Laporan Wartawan Tribunnews.com, Danang Triatmojo
TRIBUNNEWS.COM, JAKARTA - Sehari sebelum pengumuman deklarasi koalisi Gerindra, PAN, dan PKS, pada Kamis (9/8/2018), Wasekjen PD Andi Arief menuding Sandiaga Uno memberikan mahar politik Rp 500 miliar ke masing-masing parpol PAN dan PKS.
Calon Wakil Presiden Sandiaga Uno buka-bukaan soal tudingan mahar politik yang sempat heboh menerpa dirinya ketika terpilih sebagai cawapres pasangan Prabowo.
"Terbuka aja saya bilang, ini ada biayanya kampanye, bagaimana penyediaannya. Saya bersedia untuk menyediakan sebagian dari dana kampanye, dan ada bantuan kepada tim pemenangan dan ada juga bantuan kepada partai yang mengusung, itu yang jadi komitmen kita," ujar Sandi di kawasan Pantai Ancol, Jakarta Utara, Minggu (12/8/2018).
Namun Sandi menampik bila hal itu disebut sebagai mahar.
Besok sore, kata Sandi, dirinya akan mendatangi KPK untuk kewajiban pembaharuan rutin Laporan Harta Kekayaan Penyelenggara Negara (LHKPN) setiap tiga bulan.
Baca: PDIP: Tak Ada dalam Kamus Jokowi untuk Menggunakan Politik Jebakan
"Sebetulnya kita bisa pastikan itu tidak betul (mahar) yang disampaikan. Saya besok akan ke KPK sore habis tes kesehatan. LHKPN harus diperbaharui saya rutin tiga bulan lapor, tapi untuk capres ini kan harus diperbaharui per 30 Juni," terangnya.

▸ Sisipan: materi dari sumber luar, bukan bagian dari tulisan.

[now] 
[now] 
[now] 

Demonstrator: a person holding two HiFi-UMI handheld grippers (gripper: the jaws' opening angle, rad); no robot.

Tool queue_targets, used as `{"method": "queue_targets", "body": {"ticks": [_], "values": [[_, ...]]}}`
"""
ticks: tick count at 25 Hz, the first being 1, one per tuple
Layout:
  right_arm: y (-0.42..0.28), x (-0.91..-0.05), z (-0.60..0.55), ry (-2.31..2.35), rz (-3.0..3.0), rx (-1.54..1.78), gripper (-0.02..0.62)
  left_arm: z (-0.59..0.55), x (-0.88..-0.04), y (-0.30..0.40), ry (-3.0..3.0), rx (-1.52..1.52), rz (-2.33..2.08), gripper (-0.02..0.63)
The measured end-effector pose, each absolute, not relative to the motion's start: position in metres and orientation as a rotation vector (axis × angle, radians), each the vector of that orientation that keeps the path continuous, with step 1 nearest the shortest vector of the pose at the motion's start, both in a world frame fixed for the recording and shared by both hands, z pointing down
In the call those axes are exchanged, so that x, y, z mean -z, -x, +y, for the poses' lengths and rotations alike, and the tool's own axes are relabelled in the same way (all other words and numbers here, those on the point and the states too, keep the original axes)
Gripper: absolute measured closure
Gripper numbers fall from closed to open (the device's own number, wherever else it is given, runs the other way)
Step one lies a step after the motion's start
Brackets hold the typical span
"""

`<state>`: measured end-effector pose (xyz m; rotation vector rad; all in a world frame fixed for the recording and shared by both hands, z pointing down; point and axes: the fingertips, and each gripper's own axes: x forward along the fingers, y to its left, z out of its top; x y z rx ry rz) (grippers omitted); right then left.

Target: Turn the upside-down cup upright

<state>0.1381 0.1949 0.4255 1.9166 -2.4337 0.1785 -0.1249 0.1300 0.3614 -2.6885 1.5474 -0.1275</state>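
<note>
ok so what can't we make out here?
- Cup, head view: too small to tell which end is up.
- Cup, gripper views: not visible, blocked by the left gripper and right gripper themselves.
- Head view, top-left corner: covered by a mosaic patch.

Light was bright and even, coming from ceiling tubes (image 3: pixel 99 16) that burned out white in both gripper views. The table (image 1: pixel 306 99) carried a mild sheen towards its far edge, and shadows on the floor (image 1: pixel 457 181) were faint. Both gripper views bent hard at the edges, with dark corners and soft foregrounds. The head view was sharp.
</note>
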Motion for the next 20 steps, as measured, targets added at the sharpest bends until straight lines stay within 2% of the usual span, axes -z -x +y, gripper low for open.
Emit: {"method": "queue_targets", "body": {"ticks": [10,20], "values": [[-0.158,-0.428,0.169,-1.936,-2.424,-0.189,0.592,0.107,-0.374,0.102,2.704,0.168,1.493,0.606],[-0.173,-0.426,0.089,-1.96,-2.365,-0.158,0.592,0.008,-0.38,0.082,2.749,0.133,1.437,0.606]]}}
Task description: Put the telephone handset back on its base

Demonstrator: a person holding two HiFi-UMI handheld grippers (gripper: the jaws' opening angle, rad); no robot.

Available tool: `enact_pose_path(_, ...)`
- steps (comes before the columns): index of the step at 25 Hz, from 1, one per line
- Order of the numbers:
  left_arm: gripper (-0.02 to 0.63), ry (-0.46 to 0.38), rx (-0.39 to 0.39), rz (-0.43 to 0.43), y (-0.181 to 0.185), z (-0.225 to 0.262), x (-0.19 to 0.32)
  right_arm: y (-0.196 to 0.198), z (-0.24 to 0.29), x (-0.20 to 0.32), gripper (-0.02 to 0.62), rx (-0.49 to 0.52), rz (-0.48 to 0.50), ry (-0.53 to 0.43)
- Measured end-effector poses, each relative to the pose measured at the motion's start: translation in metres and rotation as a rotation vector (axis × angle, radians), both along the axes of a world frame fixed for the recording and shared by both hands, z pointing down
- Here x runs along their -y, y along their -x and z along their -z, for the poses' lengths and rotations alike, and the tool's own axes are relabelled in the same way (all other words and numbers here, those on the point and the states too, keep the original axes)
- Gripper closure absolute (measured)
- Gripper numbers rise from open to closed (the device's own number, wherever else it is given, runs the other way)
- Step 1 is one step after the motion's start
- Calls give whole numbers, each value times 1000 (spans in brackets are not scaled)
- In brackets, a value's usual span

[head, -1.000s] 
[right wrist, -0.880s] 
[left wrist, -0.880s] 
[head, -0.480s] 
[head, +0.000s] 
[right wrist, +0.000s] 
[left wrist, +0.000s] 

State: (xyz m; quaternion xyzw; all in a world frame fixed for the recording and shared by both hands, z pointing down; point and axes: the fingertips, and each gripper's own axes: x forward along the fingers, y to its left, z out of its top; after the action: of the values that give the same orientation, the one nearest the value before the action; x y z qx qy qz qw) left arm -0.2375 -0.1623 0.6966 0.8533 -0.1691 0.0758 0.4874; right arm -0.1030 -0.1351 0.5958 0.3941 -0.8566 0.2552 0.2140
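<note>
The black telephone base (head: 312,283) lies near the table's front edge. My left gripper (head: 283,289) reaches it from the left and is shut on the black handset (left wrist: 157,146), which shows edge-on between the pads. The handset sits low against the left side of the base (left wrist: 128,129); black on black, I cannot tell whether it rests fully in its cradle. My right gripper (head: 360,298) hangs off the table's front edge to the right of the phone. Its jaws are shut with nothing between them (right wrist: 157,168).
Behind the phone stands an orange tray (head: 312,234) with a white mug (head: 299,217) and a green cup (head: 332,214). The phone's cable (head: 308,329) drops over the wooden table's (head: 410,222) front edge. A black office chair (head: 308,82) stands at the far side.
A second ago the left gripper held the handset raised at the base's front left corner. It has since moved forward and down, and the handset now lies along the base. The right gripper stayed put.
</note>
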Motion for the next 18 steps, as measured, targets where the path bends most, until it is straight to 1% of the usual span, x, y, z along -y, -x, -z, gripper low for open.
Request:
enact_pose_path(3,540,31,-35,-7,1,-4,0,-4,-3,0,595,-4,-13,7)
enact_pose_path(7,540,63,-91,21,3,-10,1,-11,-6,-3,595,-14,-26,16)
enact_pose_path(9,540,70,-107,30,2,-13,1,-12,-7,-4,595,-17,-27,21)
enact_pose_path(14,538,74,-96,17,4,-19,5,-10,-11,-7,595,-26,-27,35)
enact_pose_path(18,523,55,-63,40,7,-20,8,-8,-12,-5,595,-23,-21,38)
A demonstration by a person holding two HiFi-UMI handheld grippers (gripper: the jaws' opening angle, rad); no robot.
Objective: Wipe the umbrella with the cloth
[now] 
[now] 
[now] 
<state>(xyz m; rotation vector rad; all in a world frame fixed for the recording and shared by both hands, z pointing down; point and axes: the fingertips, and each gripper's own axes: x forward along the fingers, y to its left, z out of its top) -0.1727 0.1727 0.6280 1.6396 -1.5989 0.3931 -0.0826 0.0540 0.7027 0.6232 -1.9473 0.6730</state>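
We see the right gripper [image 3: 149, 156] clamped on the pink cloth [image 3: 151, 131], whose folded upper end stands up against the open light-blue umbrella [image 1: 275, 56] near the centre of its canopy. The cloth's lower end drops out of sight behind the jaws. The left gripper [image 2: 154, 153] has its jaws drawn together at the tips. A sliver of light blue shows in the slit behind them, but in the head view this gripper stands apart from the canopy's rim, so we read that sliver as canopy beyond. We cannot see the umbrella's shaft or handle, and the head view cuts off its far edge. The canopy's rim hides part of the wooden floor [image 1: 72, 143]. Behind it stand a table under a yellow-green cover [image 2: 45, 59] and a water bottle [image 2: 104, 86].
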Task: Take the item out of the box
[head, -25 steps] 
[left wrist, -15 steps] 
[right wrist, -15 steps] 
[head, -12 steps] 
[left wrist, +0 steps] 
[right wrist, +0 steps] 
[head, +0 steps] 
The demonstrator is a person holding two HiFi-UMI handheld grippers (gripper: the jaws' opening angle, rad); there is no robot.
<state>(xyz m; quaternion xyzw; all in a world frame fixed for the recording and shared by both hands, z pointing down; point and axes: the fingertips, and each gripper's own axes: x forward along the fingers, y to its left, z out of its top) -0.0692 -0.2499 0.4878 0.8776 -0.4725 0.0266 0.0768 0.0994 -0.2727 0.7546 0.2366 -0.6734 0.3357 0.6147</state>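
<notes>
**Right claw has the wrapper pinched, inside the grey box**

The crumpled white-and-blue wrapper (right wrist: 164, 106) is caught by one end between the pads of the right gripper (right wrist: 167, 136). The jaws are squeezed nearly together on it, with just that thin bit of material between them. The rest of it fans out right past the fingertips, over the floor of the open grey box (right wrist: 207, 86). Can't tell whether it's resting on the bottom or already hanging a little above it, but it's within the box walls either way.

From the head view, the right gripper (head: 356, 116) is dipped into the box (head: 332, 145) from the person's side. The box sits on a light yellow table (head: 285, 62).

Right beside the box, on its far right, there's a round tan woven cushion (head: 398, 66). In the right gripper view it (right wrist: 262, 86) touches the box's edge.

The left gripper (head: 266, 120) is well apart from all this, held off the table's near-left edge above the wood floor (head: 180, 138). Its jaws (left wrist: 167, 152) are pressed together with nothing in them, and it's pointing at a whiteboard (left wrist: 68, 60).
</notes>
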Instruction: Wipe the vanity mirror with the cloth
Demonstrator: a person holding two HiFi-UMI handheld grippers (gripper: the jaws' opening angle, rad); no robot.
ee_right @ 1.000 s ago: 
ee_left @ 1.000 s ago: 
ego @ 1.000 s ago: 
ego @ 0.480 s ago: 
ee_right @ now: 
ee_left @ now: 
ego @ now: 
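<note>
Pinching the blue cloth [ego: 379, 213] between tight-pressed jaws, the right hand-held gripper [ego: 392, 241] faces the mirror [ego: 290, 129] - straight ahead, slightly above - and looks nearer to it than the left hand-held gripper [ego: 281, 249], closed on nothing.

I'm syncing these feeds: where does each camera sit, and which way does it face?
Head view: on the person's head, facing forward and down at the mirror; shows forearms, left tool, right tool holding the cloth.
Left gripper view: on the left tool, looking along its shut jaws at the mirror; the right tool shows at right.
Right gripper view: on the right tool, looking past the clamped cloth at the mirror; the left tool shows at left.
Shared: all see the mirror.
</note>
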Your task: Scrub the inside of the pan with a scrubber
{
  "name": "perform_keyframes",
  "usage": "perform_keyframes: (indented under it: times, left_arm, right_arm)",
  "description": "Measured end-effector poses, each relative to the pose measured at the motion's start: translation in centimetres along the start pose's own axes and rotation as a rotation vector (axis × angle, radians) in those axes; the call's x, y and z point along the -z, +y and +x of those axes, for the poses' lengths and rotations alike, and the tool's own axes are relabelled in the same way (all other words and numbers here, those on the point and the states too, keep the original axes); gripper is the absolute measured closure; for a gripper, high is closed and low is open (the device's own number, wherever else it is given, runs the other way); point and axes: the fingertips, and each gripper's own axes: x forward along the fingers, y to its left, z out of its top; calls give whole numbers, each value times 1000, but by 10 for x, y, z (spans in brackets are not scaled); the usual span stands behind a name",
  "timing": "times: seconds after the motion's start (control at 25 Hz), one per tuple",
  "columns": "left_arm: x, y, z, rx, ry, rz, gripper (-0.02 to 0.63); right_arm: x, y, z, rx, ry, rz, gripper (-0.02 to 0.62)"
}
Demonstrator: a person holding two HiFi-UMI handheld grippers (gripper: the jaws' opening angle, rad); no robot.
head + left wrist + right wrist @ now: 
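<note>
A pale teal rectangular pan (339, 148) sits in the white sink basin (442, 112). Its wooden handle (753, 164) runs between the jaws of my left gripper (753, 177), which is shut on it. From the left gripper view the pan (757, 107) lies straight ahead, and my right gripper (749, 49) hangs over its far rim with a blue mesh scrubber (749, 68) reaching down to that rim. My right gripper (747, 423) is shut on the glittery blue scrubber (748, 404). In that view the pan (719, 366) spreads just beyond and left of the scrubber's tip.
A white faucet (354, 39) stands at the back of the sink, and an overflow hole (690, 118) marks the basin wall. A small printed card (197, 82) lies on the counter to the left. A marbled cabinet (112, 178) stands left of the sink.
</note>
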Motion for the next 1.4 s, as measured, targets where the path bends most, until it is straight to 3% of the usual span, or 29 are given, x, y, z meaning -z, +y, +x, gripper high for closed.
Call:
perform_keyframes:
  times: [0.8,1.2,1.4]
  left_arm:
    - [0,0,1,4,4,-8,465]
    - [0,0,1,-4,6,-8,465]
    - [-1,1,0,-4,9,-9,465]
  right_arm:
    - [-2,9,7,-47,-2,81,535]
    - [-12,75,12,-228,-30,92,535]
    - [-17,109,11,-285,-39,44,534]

Alasan kedua dirinya mendatangi KPK ialah terkait dengan perencanaan pembiayaan kampanye, dan niat baiknya menciptakan transparansi.
Sandi mengakui biaya kampanye tidak murah karena diperlukan dukungan logistik yang kuat.
"Karena saya juga ada LHKPN, saya akan declare berapa yang kira-kira saya sediakan agar semuanya terbuka terang benderang gitu, jadi tidak ada yang ditutup-tutupi," jelas Sandi.
Terlepas dari itu semua, UU Nomor 7 tahun 2017 tentang Pemilu melarang segala bentuk pemberian imbalan terkait pencalonan presiden atau wakil presiden.
Jika terbukti, parpol bersangkutan tidak boleh mengusung capres-cawapres di periode berikutnya.
"Partai politik dilarang menerima imbalan dalam bentuk apa pun pada proses pencalonan Presiden dan Wakil Presiden," bunyi pasal 228 ayat 1.
"Dalam hal Partai Politik terbukti menerima imbalan sebagaimana yang dimaksud pada ayat (1), Partai Politik yang bersangkutan dilarang dilarang mengajukan calon pada periode berikutnya," demikian bunyi pasal 228 ayat 2.